JAKARTA: Kelompok usaha kecil dan menengah (UKM) masih sulit menerima konsep hak atas kekayaan intelektual (HaKI), yang mengutamakan hak individu.
“Budaya kita masih budaya komunal. Mereka [kelompok UKM terutama di daerah] masih berpikiran bahwa HaKI adalah milik bersama. Ini bertentangan dengan konsep HaKI yaitu private right,” kata Ansori Sinungan, Direktur Kerjasama Ditjen Hak Kekayaan Intelektual (HKI) Departemen Hukum dan HAM.
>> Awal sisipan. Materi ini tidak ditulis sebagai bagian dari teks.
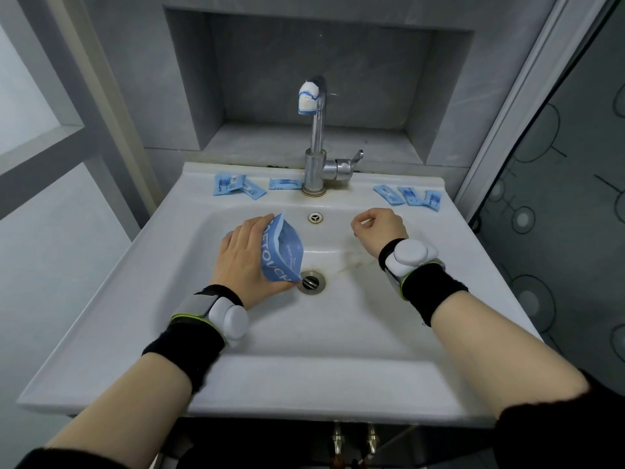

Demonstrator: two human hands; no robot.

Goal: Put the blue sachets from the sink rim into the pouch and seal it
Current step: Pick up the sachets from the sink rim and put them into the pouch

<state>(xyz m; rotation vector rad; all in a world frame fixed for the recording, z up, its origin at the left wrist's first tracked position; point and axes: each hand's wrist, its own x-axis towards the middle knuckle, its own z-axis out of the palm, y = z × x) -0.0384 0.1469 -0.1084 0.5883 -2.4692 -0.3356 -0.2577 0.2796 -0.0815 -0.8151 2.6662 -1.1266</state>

Dia menyatakan tidak mudah mengubah budaya seperti itu karena sudah menjadi kebiasaan. “Ada pengusaha UKM yang sudah sukses dan memiliki merek sendiri, tetapi mereka tetap tidak mau mendaftarkan merek dagangnya.” katanya kepada Bisnis, belum lama ini.
Ditjen HKI, katanya, sudah menganjurkan kepada pengusaha UKM supaya mendaftarkan merek dagangnya, tetapi mereka tetap tidak mau.
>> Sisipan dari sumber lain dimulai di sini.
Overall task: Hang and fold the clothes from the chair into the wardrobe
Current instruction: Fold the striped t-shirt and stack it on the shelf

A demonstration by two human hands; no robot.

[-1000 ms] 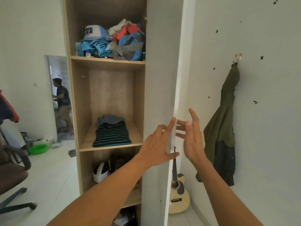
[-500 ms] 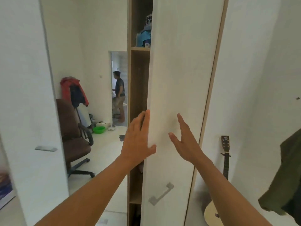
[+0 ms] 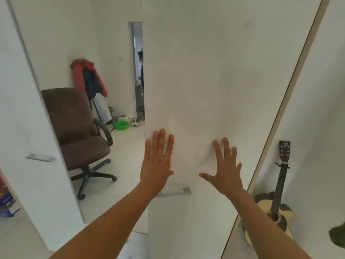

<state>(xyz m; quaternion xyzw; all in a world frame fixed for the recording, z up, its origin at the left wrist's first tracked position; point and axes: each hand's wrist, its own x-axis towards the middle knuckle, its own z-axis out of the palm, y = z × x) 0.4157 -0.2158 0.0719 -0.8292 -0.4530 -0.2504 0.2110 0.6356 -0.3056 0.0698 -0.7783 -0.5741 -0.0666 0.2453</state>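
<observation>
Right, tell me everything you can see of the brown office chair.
The office chair is upholstered in what looks like brown fabric, with a tall padded back and a wide seat. One curved black armrest shows. A black star base on casters carries it, upright on the pale floor, and it is turned towards the right. Its left side is hidden behind a white door panel. Nothing lies on the visible part of the seat.

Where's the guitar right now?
In the head view, the guitar stands low on the right, upright against the white wall, just right of the wardrobe door that the right hand presses.
</observation>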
“Jawaban mereka adalah kita sama-sama cari makan, biarlah mereka menggunakan merek yang sama,” kata Ansori, mengutip jawaban seorang pengusaha UKM.
Potensi HaKI Indonesia, ujarnya, ada di UKM. “Indonesia punya banyak UKM yang tersebar di berbagai wilayah. Mereka baru mulai sadar apa bila sudah timbul sengketa memperebutkan sebuah merek dagang atau desain industri.”
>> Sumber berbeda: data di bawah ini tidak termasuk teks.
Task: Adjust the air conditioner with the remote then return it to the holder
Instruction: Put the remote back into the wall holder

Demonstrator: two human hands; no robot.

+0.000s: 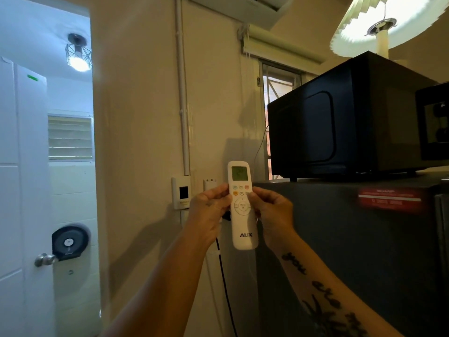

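Before the wall | white AUX remote [243, 215] upright, screen lit | left hand [209, 212], right hand [274, 212] gripping it

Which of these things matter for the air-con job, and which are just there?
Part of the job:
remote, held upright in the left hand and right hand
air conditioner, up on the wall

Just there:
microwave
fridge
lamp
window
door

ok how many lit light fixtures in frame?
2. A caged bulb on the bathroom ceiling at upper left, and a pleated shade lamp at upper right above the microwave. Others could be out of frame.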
Dia mengakui bahwa sosialisasi kepada masyarakat soal HaKI masih kurang. “Ini tanggung jawab kita semua, tidak saja Ditjen HKI, tapi juga instansi terkait.”
Ditjen HKI, katanya, lebih bersifat administrasi dengan menerima pendaftaran. “Peranan Departemen Perdagangan, Perindustrian, dan Koperasi justru sangat penting dalam mendorong UKM melek HaKI.”
Ansori tidak setuju adanya anggapan biaya pendaftaran HaKI merupakan salah satu faktor yang memberatkan UKM untuk mendaftakan merek dagang atau desain industrinya.
“Pemerintah sudah memberikan diskon hingga 50% untuk biaya pendaftaran merek, toh mereka [UKM] tetap saja tak mau mendaftar HaKI-nya. Biaya pendaftaran merek cuma Rp450.000, kalau didiskon 50% kan tinggal Rp225.000,” tambahnya.